Exercise objective: Copy the data exactly; pictures stay out of the copy.

Provided material:

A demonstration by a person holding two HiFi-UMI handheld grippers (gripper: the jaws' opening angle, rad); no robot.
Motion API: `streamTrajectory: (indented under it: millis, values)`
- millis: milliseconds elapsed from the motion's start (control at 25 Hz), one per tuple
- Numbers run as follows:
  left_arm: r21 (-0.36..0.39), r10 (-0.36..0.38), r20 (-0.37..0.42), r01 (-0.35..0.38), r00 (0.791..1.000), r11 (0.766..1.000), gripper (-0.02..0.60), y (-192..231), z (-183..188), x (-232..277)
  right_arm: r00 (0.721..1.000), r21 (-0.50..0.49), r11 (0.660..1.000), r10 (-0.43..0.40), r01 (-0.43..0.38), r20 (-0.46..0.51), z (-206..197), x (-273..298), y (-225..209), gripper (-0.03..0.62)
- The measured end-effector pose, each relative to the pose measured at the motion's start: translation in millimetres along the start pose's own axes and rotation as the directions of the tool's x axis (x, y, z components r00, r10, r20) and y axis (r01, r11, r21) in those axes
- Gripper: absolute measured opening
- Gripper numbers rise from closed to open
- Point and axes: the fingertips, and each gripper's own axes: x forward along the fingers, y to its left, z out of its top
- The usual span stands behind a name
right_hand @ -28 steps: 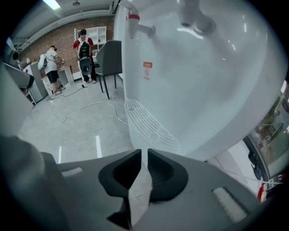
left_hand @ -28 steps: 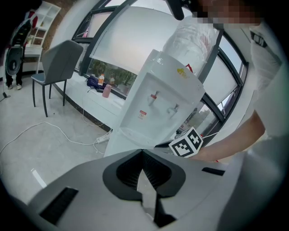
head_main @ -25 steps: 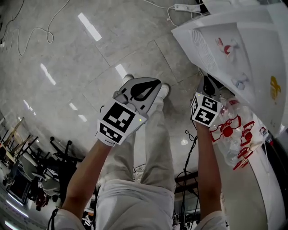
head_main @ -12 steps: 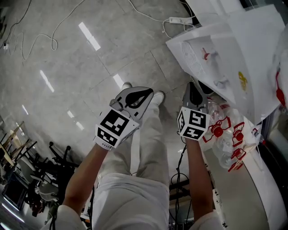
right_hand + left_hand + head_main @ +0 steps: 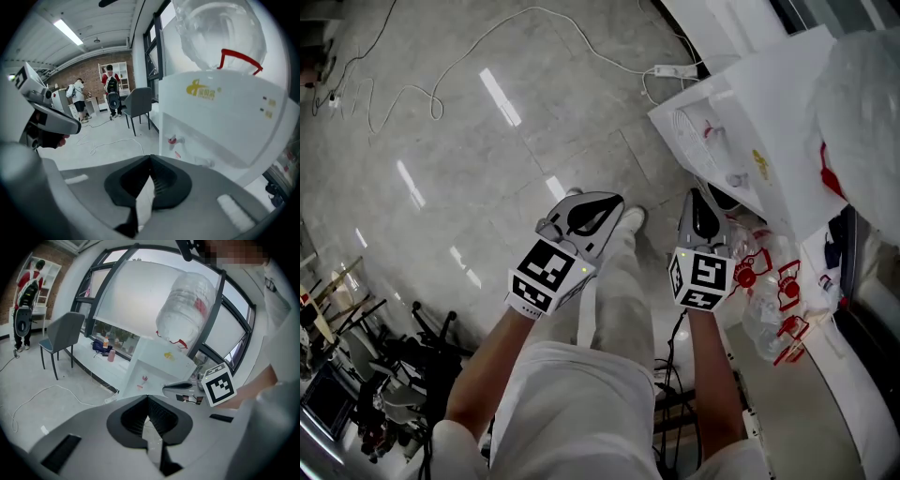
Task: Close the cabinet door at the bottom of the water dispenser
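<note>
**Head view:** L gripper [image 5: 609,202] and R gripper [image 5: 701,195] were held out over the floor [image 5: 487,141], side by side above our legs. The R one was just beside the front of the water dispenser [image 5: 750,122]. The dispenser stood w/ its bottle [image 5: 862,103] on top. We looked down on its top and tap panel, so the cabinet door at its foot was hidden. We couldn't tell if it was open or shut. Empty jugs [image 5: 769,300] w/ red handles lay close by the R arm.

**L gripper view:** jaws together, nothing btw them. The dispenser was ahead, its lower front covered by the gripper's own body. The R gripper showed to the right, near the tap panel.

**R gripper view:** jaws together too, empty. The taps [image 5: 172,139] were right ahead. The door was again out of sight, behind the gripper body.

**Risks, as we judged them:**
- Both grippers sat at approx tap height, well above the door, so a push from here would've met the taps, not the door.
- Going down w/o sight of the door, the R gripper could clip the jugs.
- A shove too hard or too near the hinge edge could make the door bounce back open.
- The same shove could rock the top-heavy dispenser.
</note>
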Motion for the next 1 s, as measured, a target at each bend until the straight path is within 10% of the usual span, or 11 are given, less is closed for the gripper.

Expected output:
A demonstration by a person holding two HiFi-UMI handheld grippers (gripper: the jaws' opening angle, rad); no robot.
Motion API: `streamTrajectory: (indented under it: millis, values)`
- millis: milliseconds elapsed from the motion's start (control at 25 Hz), one per tuple
- Numbers run as follows:
  left_arm: r21 (-0.36..0.39), r10 (-0.36..0.38), r20 (-0.37..0.42), r01 (-0.35..0.38), r00 (0.791..1.000), r11 (0.766..1.000), gripper (-0.02..0.60), y (-192..231), z (-183..188), x (-232..277)
  right_arm: r00 (0.721..1.000), r21 (-0.50..0.49), r11 (0.660..1.000), r10 (-0.43..0.40), r01 (-0.43..0.38), r20 (-0.46..0.51), z (-206..197), x (-273..298), y (-225..209), gripper (-0.03..0.62)
- The measured end-effector pose, each relative to the pose measured at the motion's start: translation in millimetres along the start pose's own axes and rotation as the directions of the tool's x axis (x, y, z components r00, r10, r20) and y axis (r01, r11, r21) in those axes
- Gripper: absolute measured opening
- Gripper numbers rise from closed to open
- Point and axes: the fingertips, and each gripper's own axes: x forward along the fingers, y to its left, z out of its top
- The usual span stands behind a name
right_hand @ -28 steps: 
left_hand @ -28 steps: 
head_main @ -25 steps: 
head_main @ -12 steps: 
right_hand + left_hand + head_main @ +0 steps: 
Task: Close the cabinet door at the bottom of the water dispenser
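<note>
**Head view:** L gripper [image 5: 609,202] and R gripper [image 5: 701,195] were held out over the floor [image 5: 487,141], side by side above our legs. The R one was just beside the front of the water dispenser [image 5: 750,122]. The dispenser stood w/ its bottle [image 5: 862,103] on top. We looked down on its top and tap panel, so the cabinet door at its foot was hidden. We couldn't tell if it was open or shut. Empty jugs [image 5: 769,300] w/ red handles lay close by the R arm.

**L gripper view:** jaws together, nothing btw them. The dispenser was ahead, its lower front covered by the gripper's own body. The R gripper showed to the right, near the tap panel.

**R gripper view:** jaws together too, empty. The taps [image 5: 172,139] were right ahead. The door was again out of sight, behind the gripper body.

**Risks, as we judged them:**
- Both grippers sat at approx tap height, well above the door, so a push from here would've met the taps, not the door.
- Going down w/o sight of the door, the R gripper could clip the jugs.
- A shove too hard or too near the hinge edge could make the door bounce back open.
- The same shove could rock the top-heavy dispenser.
</note>
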Motion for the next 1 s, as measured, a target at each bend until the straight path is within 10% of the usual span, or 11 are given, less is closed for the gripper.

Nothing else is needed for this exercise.